* [The problem]:
The result should be every line of the listing that contains "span".

==================================================

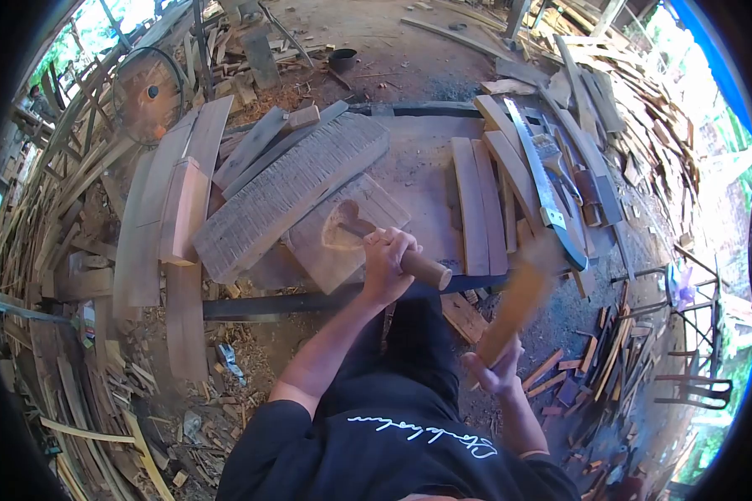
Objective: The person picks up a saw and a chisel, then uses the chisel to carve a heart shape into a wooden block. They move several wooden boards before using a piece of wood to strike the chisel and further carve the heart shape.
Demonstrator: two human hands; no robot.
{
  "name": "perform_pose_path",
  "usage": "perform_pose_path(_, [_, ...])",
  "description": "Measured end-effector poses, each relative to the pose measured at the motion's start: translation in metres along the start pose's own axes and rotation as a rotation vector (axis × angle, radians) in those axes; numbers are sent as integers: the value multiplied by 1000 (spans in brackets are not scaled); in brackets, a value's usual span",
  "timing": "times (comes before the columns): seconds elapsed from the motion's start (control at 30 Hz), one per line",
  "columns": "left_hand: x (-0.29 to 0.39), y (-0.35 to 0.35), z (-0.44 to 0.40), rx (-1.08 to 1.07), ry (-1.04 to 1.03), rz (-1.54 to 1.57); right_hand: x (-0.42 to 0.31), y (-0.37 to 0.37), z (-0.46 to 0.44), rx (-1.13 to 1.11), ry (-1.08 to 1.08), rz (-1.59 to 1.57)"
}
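Observation:
My left hand (386,265) is wrapped round the wooden handle of a chisel (428,272). The chisel's blade points into a rounded hollow (340,231) carved in a flat wooden board (316,259) on the bench. In my right hand (495,367) is a wooden mallet (518,305), a thick club of wood raised off the bench to the right of the chisel. Its upper end is smeared by motion. Behind the carved board lies a large thick slab (297,192) with a rough, ridged top.
Planks (470,209) lie on the bench's right side, beside a handsaw (533,167) with a teal handle and a brush (551,159). More boards (154,225) rest at the left. Scrap wood (593,367) and shavings cover the ground; a dark bowl (342,59) stands beyond.

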State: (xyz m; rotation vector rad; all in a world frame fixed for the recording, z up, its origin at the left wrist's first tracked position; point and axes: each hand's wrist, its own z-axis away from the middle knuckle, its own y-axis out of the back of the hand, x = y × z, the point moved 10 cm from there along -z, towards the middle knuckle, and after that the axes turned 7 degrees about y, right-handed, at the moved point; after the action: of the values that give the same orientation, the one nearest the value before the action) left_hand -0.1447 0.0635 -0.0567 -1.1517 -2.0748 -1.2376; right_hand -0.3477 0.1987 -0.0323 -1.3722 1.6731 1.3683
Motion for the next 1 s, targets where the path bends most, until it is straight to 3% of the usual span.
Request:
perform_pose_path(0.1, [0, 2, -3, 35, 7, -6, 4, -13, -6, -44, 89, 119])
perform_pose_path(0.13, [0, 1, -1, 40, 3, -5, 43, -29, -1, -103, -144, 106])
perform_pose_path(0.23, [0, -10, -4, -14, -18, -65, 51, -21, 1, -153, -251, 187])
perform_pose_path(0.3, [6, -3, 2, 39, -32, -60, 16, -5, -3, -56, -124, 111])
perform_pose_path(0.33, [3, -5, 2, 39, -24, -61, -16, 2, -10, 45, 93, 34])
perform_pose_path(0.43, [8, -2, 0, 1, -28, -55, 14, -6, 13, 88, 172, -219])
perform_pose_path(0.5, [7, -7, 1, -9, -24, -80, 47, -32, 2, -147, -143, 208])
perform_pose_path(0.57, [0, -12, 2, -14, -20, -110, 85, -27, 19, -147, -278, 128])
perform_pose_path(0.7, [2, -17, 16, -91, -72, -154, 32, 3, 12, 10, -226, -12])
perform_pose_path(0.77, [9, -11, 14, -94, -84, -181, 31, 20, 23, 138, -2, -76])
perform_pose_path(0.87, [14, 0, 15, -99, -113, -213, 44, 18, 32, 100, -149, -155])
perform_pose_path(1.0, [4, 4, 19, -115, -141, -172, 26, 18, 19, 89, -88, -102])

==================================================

* [Answer]:
  "description": "Measured end-effector poses, each relative to the pose measured at the motion's start: translation in metres along the start pose's own axes and rotation as a rotation vector (axis × angle, radians) in those axes; numbers are sent as integers: the value multiplied by 1000 (spans in brackets are not scaled); in brackets, a value's usual span",
Motion for the next 1 s, targets where the path bends most, until it is straight to 3% of the usual span.

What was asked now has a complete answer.